WHAT YOU ARE ASKED TO DO:
Wherever a line of the listing holds the string "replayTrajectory", copy that line.

DATA SECTION:
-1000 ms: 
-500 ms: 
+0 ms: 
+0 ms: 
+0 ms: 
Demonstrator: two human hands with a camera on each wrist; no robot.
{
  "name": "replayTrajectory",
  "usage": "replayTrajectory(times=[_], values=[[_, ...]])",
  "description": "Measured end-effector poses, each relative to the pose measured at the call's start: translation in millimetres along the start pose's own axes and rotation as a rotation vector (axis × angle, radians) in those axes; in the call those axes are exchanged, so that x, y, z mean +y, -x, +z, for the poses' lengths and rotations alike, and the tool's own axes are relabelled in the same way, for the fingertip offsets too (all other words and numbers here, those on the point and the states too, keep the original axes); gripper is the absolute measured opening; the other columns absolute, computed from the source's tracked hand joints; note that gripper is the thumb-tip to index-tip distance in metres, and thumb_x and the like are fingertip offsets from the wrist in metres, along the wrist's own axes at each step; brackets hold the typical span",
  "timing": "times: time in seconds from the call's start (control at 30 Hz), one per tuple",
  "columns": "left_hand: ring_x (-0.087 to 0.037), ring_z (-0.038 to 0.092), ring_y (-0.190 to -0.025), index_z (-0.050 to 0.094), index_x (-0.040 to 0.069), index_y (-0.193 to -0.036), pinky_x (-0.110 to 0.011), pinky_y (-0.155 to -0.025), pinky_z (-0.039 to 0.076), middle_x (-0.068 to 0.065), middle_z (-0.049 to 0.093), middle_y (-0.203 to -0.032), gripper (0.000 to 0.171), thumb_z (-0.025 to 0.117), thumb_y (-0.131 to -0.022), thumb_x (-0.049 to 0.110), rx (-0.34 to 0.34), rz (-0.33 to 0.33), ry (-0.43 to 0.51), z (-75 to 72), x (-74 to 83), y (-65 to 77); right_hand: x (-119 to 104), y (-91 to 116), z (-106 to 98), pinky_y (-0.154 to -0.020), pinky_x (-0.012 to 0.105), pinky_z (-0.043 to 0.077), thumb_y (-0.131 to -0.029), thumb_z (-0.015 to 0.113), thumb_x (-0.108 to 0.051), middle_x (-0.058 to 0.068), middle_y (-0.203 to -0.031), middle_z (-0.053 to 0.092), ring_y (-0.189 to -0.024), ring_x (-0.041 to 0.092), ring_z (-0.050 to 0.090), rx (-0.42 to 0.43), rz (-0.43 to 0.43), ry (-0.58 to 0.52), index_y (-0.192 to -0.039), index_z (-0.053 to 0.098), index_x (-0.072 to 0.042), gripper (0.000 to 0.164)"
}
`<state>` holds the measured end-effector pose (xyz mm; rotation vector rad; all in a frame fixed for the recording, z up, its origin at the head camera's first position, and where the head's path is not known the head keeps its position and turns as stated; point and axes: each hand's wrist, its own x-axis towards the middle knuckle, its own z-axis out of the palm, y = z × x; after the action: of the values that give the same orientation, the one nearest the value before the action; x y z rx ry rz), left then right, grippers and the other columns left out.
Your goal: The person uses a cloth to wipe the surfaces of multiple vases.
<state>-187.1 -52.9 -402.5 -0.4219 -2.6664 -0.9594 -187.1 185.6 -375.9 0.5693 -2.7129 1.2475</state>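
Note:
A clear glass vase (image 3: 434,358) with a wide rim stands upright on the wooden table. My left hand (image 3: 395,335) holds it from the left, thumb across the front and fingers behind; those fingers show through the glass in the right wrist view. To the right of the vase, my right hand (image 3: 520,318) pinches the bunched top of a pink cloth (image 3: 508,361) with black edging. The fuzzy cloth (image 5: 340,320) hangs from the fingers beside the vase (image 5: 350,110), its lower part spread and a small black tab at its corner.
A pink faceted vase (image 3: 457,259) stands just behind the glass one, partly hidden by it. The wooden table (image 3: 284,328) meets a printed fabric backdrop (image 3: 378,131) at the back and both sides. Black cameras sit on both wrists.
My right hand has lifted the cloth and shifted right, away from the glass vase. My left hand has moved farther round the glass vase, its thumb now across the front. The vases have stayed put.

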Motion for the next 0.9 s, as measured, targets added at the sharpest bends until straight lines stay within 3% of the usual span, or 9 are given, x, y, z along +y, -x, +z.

RESPONSE BELOW:
  "name": "replayTrajectory",
  "usage": "replayTrajectory(times=[_], values=[[_, ...]])",

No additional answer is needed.